- Stored data

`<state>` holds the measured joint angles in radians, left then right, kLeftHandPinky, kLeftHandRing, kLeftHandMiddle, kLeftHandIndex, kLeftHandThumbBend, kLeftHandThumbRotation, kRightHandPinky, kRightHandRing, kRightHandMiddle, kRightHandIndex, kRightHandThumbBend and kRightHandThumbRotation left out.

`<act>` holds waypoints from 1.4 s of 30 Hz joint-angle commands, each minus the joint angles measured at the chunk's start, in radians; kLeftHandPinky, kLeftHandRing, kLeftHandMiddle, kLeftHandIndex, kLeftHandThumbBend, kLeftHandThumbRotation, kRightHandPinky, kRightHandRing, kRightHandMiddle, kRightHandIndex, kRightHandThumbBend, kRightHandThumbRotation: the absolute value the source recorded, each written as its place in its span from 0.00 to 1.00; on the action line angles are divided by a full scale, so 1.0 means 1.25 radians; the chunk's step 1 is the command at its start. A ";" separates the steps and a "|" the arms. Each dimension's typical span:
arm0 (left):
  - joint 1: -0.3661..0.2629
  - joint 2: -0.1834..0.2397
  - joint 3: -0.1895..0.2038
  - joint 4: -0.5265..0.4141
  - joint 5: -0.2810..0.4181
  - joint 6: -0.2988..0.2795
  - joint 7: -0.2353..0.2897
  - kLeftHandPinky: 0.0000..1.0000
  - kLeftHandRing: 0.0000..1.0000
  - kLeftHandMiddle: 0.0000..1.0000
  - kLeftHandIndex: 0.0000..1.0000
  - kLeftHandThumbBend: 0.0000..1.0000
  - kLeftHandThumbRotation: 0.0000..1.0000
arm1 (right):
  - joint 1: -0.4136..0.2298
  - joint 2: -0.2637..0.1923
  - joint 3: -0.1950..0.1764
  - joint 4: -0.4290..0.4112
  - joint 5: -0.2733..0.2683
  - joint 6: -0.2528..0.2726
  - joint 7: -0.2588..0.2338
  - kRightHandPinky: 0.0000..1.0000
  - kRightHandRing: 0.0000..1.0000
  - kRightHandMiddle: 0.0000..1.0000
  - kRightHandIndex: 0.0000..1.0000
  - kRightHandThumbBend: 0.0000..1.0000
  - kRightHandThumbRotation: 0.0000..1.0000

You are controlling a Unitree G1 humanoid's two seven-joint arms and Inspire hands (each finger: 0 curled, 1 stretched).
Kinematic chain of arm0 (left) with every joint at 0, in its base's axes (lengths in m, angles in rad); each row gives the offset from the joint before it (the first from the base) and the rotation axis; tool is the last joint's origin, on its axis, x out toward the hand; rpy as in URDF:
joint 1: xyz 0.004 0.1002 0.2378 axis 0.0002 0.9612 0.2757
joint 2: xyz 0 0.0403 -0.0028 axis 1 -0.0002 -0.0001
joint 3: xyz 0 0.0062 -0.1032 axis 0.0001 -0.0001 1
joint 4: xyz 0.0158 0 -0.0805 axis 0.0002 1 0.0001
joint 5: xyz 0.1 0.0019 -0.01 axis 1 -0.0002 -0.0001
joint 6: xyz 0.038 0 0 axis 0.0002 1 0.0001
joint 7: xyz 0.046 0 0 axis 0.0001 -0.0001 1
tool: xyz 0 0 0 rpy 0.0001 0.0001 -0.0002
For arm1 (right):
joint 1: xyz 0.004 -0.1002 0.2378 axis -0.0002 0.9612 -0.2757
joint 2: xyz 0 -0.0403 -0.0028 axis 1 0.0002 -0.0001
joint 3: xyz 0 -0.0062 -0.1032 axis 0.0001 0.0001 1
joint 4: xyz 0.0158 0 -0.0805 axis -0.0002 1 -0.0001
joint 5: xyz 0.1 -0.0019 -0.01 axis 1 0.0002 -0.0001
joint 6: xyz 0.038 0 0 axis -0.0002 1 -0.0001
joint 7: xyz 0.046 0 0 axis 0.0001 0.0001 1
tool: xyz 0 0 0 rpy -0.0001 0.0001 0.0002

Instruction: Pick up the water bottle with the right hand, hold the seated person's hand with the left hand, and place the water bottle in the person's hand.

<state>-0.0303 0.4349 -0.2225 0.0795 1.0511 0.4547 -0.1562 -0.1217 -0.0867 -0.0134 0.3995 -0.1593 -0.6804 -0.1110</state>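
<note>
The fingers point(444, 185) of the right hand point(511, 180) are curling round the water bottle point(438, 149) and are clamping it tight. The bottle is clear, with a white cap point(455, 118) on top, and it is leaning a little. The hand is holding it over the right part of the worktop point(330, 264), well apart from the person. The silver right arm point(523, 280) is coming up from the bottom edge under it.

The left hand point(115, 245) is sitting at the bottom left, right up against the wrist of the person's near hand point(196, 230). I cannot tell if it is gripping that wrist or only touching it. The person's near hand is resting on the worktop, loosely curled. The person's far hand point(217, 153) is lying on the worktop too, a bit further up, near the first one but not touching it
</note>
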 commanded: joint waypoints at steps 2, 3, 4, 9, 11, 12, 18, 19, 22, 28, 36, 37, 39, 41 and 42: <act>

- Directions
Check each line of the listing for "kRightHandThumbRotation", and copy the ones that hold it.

- Output of the task
`<state>` holds the measured joint angles in radians, left then right, kLeftHandPinky, kLeftHandRing, kLeftHandMiddle, kLeftHandIndex, kLeftHandThumbBend, kLeftHandThumbRotation, kRightHandPinky, kRightHandRing, kRightHandMiddle, kRightHandIndex, kRightHandThumbBend and kRightHandThumbRotation left out.
`<act>` holds waypoints from 1.4 s of 30 Hz joint-angle commands, each minus the joint angles measured at the chunk's start, in radians; kLeftHandPinky, kLeftHandRing, kLeftHandMiddle, kLeftHandIndex, kLeftHandThumbBend, kLeftHandThumbRotation, kRightHandPinky, kRightHandRing, kRightHandMiddle, kRightHandIndex, kRightHandThumbBend, kRightHandThumbRotation: the absolute value the source recorded, each written as its place in its span from 0.00 to 1.00; on the action line angles are divided by a full scale, so 1.0 means 1.25 radians; the chunk's step 1 is the command at its start. A ";" separates the steps and a "|" the arms. Each dimension's typical span:
  - kRightHandThumbRotation: 0.0000..1.0000

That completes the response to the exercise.